Rust is a modern programming language which is marketed primarily on the basis of its very nice type system, and I'd like to tell you about how you can use this type system to reason about your programs in interesting ways. Most of the time when its type system is discussed, the focus is on its guarantee of data race freedom and ability to enable so-called fearless concurrency (and rightfully so---this is a place where Rust truly shines!). Today, I have a different focus in mind, characterized perhaps most succinctly as follows:
From the type of a polymorphic function we can derive a theorem that it satisfies. Every function of the same type satisfies the same theorem. This provides a free source of useful theorems.
Philip Wadler, Theorems for Free!
If you're not the most mathematically inclined, don't be scared off by the word theorem! The quote is telling us that---with the right property of our type system---we can learn useful properties about generic (i.e. polymorphic) functions solely by inspecting their types. In the rest of this post, we'll cover this type system property, and a number of example properties we can derive from types as as result.[1] Much of what's covered can be generalized to languages aside from Rust, but (most) examples will be in Rust with Rust-specific aspects highlighted.

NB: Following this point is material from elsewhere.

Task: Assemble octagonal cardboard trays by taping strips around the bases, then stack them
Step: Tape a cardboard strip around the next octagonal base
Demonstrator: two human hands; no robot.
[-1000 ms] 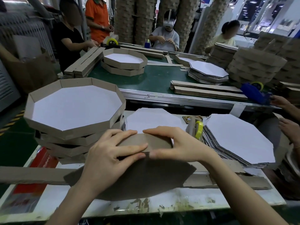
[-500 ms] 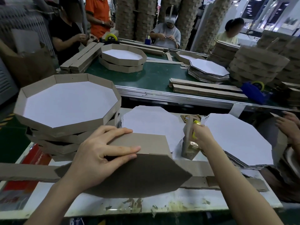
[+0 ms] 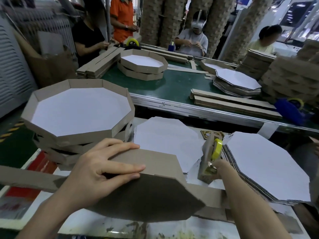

A Principal Property for Reasoning
The property at the heart of this style of type-based reasoning with generics is known as parametricity. Parametricity can be formulated as a mathematical theorem,[2] but it's best thought of intuitively as the notion that all instances of a polymorphic function act the same way. With this intuition in mind, you can imagine determining whether or not a particular function is parametric. For example, we can determine that the following Java function is parametric:
public static <T> T identity(T x) {
return x;
}
And that the following Java function is not:
public static <T> T notIdentity(T x) {
if (x instanceof Integer) {
return (T) (Integer) 42;
} else {
return x;
}
}
The reason for this is that the latter function has chosen to specialize its behavior based on the type of its parameter, rather than acting the same on all types. This cuts to the essence of parametricity: to write parametric functions, we must treat parametric types opaquely! While Java does not enforce parametricity (and in fact often encourages otherwise), other type systems like that of Haskell and Rust require all functions to be parametric.[3] When all polymorphic functions are parametric, the type system is said to be parametrically polymorphic---though in practice, many parametrically polymorphic type systems support some degree of ad hoc (that is, type-dependent polymorphism). In this case, we know that all polymorphic functions are parametric and we're able to learn some of their properties solely from their type. So, let's look at some examples in Rust.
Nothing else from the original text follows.